Илейко всю информацию для себя принял, но вот переварить не успел. Тяжело голову включать, если до этого ночевал в бане.
— Так, а почему этот Святогор именно в тех местах будет пастись? — спросил он. — Ему других земель не хватает?
— Хорошая ночка у тебя выдалась, — опять засмеялся Мика. — Святогор — это прозвище. Сам-то он всего лишь Пекка Пертунен. Откуда он пришел, туда и вернулся. Святое место он "пасет". Аранрата — может и гора, а, может, и дырка в земле, куда вся вода с Потопа благополучно истекла. Недаром же она поблизости от Лови-озера. Кто теперь разберет? Ему взять в ученики человека — если не за радость, то и не в тягость. Особенно, если по моему слову.
Илейко решил двигаться в Вайкойлу, к дому, в тот же день, как раз дойдет после заката. Он все же нашел способ отблагодарить радушных хозяев. Заточенные им топоры, ножи и косы сразу же признались делом рук мастера. Хоть малой толикой удалось отплатить за гостеприимство, добрую еду и шикарную баню. Хельгу, Хильду или Хельми он больше не видел. А если и видел, то, наверно, не узнал. Темно ночью в бане.
Прощаясь с Микой, Илейко сказал:
— Мне Он, когда приходил, просил поберечься от битвы с тобою.
— Ну и правильно, нечего нам делить, — заулыбался Мика. — Только лишь со мною? Эх, приятно, следует признать, что Он меня так ценит.
Про Святогора, Вольгу и Самсона Илейко промолчал. Искать их он не собирался, поняв, пообщавшись с Микой, что Он имел ввиду: достойные люди не должны враждовать между собой. А раз так, то и не следовало долго знаться, тем более в окружении менее правильных соплеменников, которых всегда везде с избытком. Почтением и уважением надо дорожить, а лучше всего это, увы, делается на расстоянии.

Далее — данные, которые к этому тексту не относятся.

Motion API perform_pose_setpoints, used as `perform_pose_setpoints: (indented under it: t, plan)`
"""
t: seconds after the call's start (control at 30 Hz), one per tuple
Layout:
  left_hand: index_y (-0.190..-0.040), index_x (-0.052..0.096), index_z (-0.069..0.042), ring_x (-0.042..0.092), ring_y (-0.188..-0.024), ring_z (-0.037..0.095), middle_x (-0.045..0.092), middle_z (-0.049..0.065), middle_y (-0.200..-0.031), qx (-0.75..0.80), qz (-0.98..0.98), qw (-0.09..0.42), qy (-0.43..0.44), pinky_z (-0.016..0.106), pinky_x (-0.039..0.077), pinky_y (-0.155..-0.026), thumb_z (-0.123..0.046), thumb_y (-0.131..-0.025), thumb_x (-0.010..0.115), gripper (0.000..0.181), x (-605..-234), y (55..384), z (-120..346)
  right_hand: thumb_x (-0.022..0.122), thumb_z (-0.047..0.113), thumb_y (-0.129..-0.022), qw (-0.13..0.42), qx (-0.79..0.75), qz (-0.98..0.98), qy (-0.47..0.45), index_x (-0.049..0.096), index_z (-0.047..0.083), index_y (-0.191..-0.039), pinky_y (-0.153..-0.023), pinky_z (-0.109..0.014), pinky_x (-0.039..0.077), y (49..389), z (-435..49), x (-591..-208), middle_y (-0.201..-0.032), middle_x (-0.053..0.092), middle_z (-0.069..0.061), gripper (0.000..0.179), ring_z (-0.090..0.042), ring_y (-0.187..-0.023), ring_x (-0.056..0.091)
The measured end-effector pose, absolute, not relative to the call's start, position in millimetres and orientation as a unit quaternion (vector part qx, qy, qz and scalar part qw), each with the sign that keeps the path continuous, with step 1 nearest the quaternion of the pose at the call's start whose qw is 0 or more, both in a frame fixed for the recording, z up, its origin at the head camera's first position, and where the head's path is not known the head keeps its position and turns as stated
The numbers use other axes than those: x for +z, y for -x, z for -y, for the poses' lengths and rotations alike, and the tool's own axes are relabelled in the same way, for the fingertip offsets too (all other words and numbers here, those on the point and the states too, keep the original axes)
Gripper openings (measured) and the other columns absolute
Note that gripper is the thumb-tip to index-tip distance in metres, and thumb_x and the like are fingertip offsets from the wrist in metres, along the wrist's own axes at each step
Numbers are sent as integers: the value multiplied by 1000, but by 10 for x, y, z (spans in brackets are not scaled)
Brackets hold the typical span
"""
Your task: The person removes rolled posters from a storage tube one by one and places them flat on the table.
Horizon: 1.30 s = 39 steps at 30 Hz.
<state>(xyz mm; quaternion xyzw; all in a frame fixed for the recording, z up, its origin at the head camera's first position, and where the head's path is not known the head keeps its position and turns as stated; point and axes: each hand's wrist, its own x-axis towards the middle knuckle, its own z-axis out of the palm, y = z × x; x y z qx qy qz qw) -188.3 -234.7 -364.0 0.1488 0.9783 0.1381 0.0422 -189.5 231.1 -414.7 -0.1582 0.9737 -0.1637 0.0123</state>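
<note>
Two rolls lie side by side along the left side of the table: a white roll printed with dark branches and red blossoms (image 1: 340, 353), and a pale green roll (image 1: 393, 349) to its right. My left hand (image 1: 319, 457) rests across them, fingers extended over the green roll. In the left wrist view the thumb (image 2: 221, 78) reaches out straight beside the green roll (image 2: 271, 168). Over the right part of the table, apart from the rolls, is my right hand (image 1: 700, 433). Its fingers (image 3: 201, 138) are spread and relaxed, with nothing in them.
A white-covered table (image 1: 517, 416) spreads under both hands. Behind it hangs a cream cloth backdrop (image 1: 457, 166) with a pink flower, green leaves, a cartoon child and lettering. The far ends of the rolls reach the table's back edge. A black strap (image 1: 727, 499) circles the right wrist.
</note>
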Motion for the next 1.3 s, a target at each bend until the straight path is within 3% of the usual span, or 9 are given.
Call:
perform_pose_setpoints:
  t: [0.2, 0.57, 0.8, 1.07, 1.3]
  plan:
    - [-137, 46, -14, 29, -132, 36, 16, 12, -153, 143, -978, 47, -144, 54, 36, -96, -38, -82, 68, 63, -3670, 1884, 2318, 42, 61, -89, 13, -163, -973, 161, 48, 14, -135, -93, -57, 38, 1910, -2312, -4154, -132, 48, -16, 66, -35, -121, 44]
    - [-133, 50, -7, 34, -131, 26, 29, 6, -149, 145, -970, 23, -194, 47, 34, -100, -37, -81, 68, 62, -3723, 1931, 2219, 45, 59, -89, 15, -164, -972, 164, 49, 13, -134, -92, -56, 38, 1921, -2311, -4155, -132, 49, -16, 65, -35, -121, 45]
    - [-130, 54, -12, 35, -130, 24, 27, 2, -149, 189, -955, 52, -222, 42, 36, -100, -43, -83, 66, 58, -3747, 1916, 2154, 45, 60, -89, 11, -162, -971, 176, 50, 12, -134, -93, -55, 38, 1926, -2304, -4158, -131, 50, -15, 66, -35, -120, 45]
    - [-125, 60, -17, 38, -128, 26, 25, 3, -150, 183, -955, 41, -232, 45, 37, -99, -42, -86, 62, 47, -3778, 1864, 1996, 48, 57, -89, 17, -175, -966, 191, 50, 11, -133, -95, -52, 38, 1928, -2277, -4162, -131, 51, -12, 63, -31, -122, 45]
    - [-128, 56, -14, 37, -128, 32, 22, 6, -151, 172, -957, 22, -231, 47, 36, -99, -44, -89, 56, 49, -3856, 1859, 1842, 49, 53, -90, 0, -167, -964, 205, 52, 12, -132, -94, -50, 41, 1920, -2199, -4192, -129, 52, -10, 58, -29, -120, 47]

— Вот что я бы хотел тебе сказать, — проговорил Мика, и глаза его стали серьезными. — Есть у многих ливов, впрочем, как и у норманнов, такая забавная черта характера, упоение битвой называется. Теряется контроль, человек делается берсерком. Кто как к этому относится. Я — отрицательно, по причине стыда. До сих пор мне совестно, что я учинил в торговых складах ореховских соляных дельцов. Поэтому я — земледелец. И никогда воином не стану. Так что, если когда-нибудь будешь собирать свою дружину под каким бы то ни было благовидным предлогом — я в нее не вступлю. Как не пошел когда-то с Вольгой. Помни это и не обессудь.